I had one major and one very minor concussion b/c of being sensitive after the first one over a yr and a half. Just as I was getting better. My one word of advice is to go to a Neuropsychologist and also a behavioral optometrist. In addition to what's here, take LOTS OF OMEGAS, Magnesium (for mood) and serotonin, B Vit's and get your hormones and endocrine levels checked. They all play into your brain's recivedy and become altered after a concussion or TBI.

May 17th, 2016 2:06pm

Anger seems to grab hold of me. I almost throw a tantrum, unreal! I have changed here, and hate it. I am trying to see a psychologist, but car insurance wants information released or they refuse to pay. And I thought it was just one on one knowing, unless suicidal.

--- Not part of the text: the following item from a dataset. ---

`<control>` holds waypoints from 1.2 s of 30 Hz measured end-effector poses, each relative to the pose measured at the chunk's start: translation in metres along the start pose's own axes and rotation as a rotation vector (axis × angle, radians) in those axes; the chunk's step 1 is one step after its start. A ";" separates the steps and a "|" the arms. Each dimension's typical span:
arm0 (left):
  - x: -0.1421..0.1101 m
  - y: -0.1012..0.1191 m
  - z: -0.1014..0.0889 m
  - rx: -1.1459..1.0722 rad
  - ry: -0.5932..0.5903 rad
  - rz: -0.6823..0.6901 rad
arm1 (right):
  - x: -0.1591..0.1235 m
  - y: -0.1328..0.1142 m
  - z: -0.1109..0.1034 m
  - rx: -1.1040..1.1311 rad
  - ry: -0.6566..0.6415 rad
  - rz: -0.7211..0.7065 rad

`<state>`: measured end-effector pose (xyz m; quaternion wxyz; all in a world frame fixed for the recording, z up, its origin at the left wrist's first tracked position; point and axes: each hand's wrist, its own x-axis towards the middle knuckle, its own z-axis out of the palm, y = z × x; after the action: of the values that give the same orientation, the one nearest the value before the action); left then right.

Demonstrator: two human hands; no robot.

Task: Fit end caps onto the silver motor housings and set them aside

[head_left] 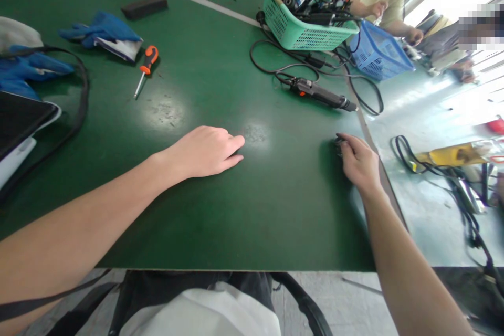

I am trying to figure out a way to control anger. Some of me it's being able to be flexible... that's so hard. I have to get that working again. Does anyone have some ways to calm down or run or What before I explode? Thank you

Jan 31st, 2016 9:21pm

I also have noise cancelling headphones....expensive but well worth it.  They have allowed me to attend some sporting events and tolerate stores for longer periods. I always try to carry them with me when I go out.  Some days I am fine at home but as soon as I am out in public places I become overwhelmed, confused and anxious from all the input(people, conversations, overhead lights, fans, CONSTANT MUSIC everywhere, millions of buying choices, etc.)

May 8th, 2014 11:22am

I have these problems and wondered if it was creating the fatigue...though it has been slow and I do most of these tricks..at least I'm on the right path..baby steps.

Sep 26th, 2013 12:53am

I have experienced 5 brain surgeries and 4 severe falls to my head. I look completely normal, but people just don't understand when I need to remove myself from a situation. People don't understand brain injury. Most folks only understand the disabled who are visibly affected. I live in a town that has absolutely no support for this silent disability. Thank You for posting this article.

Sep 24th, 2013 9:08pm

Very helpful hints. we are getting ready to atttend a large gathering in KC so I will be looking forward to using these tips

Dec 7th, 2012 7:23pm

Thank you to Barbara Webster for this extremely helpful book/excerpt and to brainline.org for posting it! I developed these sensitivities about 10 years after brain tumor surgery (I am a 16 yr. survivor). These helpful strategies include some of the ones I had developed as well, and I really appreciate the others. I have also used noise-reduction headphones which have felt life-saving at times!